A hot air balloon is flying above Groveburg. To the left side of the balloon, the balloonist measures the angle of depression to the Groveburg soccer fields to be 20° 15′. To the right side of the balloon, the balloonist measures the angle of depression to the high school football field to be 62° 30′. The distance between the two athletic complexes is 4 miles.

1. Find the distance from the balloon to the soccer fields.
2. What is the distance from the balloon to the football field?

Assignment:

1. Scan an example of pseudocontext.
2. Email it to dan@mrmeyer.com
3. List the textbook title, edition, and publisher.
4. Give me your interpretation of the term "pseudocontext."
5. Let me know if you'd like credit (name, blog or twitter) or if you'd prefer anonymity.

[PS] Check For Understanding

Jason Dyer passed me Richard Feynman's essay, Judging Books by Their Covers, via email.

Which of the two parts of our working definition of pseudocontext does it exemplify? Justify your answer.

[BTW: I'd say this exemplifies both definitions nicely. I've highlighted the passages.]

Anyhow, I'm looking at all these books, all these books, and none of them has said anything about using arithmetic in science. If there are any examples on the use of arithmetic at all (most of the time it's this abstract new modern nonsense), they are about things like buying stamps.
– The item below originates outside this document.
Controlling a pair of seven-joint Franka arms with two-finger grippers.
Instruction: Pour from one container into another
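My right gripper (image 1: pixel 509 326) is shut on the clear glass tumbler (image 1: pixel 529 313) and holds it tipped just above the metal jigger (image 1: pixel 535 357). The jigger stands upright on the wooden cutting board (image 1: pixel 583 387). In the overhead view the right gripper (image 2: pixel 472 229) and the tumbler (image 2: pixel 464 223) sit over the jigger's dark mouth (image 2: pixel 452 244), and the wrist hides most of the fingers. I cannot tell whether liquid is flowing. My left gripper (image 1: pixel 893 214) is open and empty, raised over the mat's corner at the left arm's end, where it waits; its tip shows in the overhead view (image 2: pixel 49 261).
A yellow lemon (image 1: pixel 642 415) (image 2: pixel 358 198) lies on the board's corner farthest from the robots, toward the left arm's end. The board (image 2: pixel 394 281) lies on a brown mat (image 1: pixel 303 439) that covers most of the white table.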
Finally I come to a book that says, "Mathematics is used in science in many ways. We will give you an example from astronomy, which is the science of stars." I turn the page, and it says, "Red stars have a temperature of four thousand degrees, yellow stars have a temperature of five thousand degrees . . ." — so far, so good. It continues: "Green stars have a temperature of seven thousand degrees, blue stars have a temperature of ten thousand degrees, and violet stars have a temperature of . . . (some big number)." There are no green or violet stars [def'n #1 - dm], but the figures for the others are roughly correct. It's vaguely right — but already, trouble! That's the way everything was: Everything was written by somebody who didn't know what the hell he was talking about, so it was a little bit wrong, always! And how we are going to teach well by using books written by people who don't quite understand what they're talking about, I cannot understand. I don't know why, but the books are lousy; UNIVERSALLY LOUSY!

Anyway, I'm happy with this book, because it's the first example of applying arithmetic to science. I'm a bit unhappy when I read about the stars' temperatures, but I'm not very unhappy because it's more or less right — it's just an example of error. Then comes the list of problems. It says, "John and his father go out to look at the stars. John sees two blue stars and a red star. His father sees a green star, a violet star, and two yellow stars. What is the total temperature of the stars seen by John and his father?" — and I would explode in horror.

My wife would talk about the volcano downstairs. That's only an example: it was perpetually like that. Perpetual absurdity! There's no purpose whatsoever in adding the temperature of two stars. Nobody ever does that [def'n #2 - dm] except, maybe, to then take the average temperature of the stars, but not to find out the total temperature of all the stars! It was awful! All it was was a game to get you to add, and they didn't understand what they were talking about. It was like reading sentences with a few typographical errors, and then suddenly a whole sentence is written backwards. The mathematics was like that. Just hopeless!